C’est en 1993 que Didier Tabuteau, alors directeur de cabinet de Bernard Kouchner, ministre de la Santé, met sur pied l’Agence du Médicament, qui deviendra l’AFSSAPS en 1998. Didier Tabuteau sera d’ailleurs le premier directeur général de cette agence de 1993 à 1997. « Très affecté à titre personnel par la faillite de ce système », ce haut fonctionnaire a quelques idées sur les réformes à mener. Selon lui, il est indispensable que, dans le cadre de la réforme que Xavier Bertrand annonce pour cette année, « des associations de patients, des sociologues, et des gens extérieurs au système, puissent participer aux travaux des commissions scientifiques pour poser des questions, mais aussi pour s’assurer que les dossiers sont suivis ». Didier Tabuteau milite aussi pour que les associations de patients aient la capacité d’imposer des auditions publiques au sein des agences sanitaires. Dans le même esprit, la volonté affichée par Xavier Bertrand de financer l’AFSSAPS intégralement par des fonds publics trouve grâce à ses yeux : « L’état doit considérer qu’il s’agit d’une mission de police qui nécessite un financement adapté par l’impôt », précise-t-il au « Quotidien ».
Mais Didier Tabuteau va plus loin. Il estime ainsi qu’il faut mettre en place une structure externe chargée de l’audit déontologique, « en mesure de vérifier, un peu au hasard, ou à partir d’informations qui lui remonteraient, que les procédures concernant telle commission ou tel médicament ont été respectées, et que des experts ayant des conflits d’intérêt n’y ont pas siégé ». Il propose d’ailleurs de confier cette mission au service central de prévention de la corruption (le SCPC, un service à composition interministérielle qui dépend du ministre de la Justice).
Autre proposition, calquée sur la réforme Obama de l’Assurance-maladie, mettre en place un « sunshine act » à la française, qui consiste à dire que tout expert ou tout médecin intervenant dans une commission, est tenu d’indiquer tous les cadeaux, avantages et invitations qu’il a pu recevoir.
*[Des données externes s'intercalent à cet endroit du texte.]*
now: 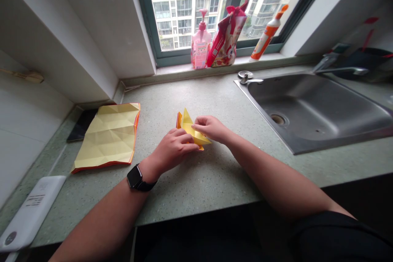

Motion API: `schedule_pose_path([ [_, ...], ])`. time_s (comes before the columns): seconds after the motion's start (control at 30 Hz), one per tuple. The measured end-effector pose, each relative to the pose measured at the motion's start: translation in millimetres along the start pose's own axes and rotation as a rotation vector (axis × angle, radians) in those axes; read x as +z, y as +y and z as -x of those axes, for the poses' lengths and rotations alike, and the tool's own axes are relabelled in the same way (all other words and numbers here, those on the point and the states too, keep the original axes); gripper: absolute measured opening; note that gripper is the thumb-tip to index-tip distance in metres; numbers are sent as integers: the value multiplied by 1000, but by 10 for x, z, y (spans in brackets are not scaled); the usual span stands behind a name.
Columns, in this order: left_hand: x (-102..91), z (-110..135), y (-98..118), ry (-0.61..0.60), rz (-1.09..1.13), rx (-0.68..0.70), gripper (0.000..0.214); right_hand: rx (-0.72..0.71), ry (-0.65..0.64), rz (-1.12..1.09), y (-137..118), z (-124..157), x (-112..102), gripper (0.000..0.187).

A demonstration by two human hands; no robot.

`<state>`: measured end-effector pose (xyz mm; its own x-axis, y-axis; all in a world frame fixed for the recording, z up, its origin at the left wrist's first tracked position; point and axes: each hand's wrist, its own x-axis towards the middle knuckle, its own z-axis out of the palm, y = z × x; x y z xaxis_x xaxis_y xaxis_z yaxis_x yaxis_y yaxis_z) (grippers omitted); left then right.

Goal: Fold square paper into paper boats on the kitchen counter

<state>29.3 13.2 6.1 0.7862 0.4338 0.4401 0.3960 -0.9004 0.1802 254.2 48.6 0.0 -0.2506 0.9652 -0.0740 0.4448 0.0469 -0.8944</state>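
A small folded yellow paper [187,122] with orange edges rests on the counter in front of me. Its pointed flaps stand partly up. My left hand [178,147], with a black watch at the wrist, lies over the paper's near left part, fingers bent and pressing on it. From the right, my right hand [211,127] pinches the paper's right flap between thumb and fingers. Farther left lies a stack of creased yellow sheets [107,135] with red-orange edges, apart from both hands.
A dark flat object [82,126] sits partly under the sheets. A white device [32,213] is at the near left. The steel sink [325,106] and its faucet [325,62] are at right. A pink pump bottle [201,45], a red bag [229,37] and an orange-white bottle [268,35] line the windowsill.
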Motion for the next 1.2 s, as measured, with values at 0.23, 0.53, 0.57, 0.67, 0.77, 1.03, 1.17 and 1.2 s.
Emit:
schedule_pose_path([
  [0.23, -109, 9, -17, 236, 111, -142, 17, -10, -6, 90, -65, 31, -14, 30],
  [0.53, 74, 95, -520, 367, 406, -613, 52, -118, -53, 137, -124, 96, 38, 32],
  [0.57, 90, 95, -541, 343, 464, -624, 54, -129, -60, 145, -133, 103, 42, 31],
  [0.67, 105, 80, -556, 286, 592, -632, 55, -153, -76, 169, -152, 118, 44, 31],
  [0.77, 103, 63, -546, 261, 622, -644, 51, -157, -75, 186, -158, 125, 40, 31],
  [1.03, 108, 50, -524, 298, 540, -718, 45, -143, -63, 208, -156, 136, 29, 31],
  [1.17, 83, 42, -492, 321, 489, -733, 38, -148, -53, 226, -168, 150, 24, 32],
  [1.2, 80, 41, -485, 327, 480, -733, 37, -147, -52, 230, -170, 153, 23, 32],
])
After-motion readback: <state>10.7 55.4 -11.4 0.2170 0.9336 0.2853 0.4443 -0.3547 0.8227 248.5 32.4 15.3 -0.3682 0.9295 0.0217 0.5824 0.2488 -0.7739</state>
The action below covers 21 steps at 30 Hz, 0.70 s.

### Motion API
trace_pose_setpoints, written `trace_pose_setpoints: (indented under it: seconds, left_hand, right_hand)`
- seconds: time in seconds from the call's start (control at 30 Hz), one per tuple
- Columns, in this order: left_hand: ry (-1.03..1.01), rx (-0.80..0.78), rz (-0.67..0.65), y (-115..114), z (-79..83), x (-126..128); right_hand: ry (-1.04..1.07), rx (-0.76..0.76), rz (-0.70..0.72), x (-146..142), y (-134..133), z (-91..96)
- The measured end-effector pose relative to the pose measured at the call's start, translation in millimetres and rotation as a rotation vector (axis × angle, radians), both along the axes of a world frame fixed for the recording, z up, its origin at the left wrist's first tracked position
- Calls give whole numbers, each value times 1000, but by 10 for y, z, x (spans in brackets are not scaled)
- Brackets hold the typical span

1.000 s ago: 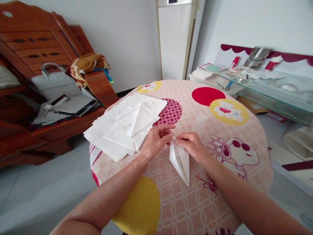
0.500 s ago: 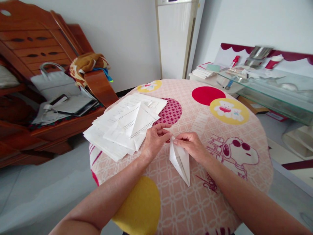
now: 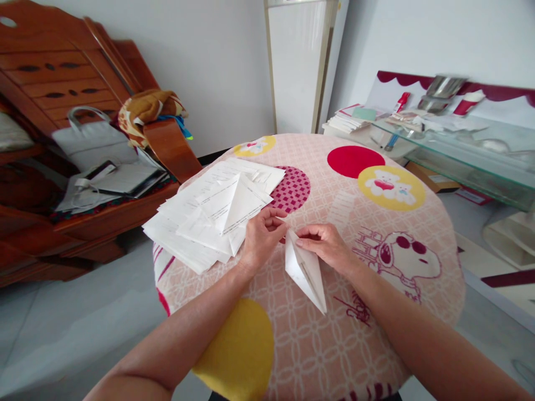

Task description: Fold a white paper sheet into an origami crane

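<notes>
A white sheet folded into a long pointed shape (image 3: 307,273) lies on the round table (image 3: 359,334), its tip toward me. My left hand (image 3: 261,236) has its fingers curled and pinches the top left corner of the folded paper. My right hand (image 3: 326,245) presses on the top right of the same paper with bent fingers. A loose stack of white printed sheets (image 3: 209,214) lies just left of my left hand, with a folded piece on top.
The table wears a pink cloth with red and yellow circles and cartoon figures. A wooden bench (image 3: 62,167) with a grey bag (image 3: 94,139) and papers stands at the left. A glass shelf (image 3: 460,150) with cups and books is at the right. A white cabinet (image 3: 298,67) stands behind.
My left fingers have curled in tighter on the paper's top corner. The folded paper has shifted slightly left and up with both hands.
</notes>
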<state>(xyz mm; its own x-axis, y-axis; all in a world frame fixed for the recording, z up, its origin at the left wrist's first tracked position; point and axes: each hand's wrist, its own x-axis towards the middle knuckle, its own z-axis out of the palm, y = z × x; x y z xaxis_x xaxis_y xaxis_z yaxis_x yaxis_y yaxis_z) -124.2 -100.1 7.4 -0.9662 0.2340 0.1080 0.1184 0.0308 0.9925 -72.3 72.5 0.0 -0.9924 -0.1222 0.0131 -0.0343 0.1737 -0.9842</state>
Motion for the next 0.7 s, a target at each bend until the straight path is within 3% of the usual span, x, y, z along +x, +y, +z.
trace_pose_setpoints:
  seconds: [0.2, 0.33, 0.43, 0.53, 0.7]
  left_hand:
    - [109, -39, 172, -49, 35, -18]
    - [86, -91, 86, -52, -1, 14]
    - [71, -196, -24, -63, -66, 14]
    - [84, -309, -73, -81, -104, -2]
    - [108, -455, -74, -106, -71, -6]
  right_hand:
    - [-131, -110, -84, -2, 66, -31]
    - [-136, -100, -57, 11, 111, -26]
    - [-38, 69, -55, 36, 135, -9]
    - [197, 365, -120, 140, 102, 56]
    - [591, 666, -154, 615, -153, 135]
Didier Tabuteau propose que cette loi s’applique aussi à tous les responsables administratifs, associatifs et politiques en plus des experts et des médecins.
Mais au-delà de ce système d’expertise défaillant, Didier Tabuteau plaide pour faire de la vigilance et de l’épidémiologie « une mission naturelle de tous les professionnels de santé », en les intégrant à la convention médicale, et en les rémunérant en tant que telles. Pour l’ancien patron de l’Agence du Médicament, « il faut que les médecins et les associations de patients disposent d’un mandat de santé publique dans ce domaine. C’est tout le système qui doit être mobilisé et pas seulement les experts ».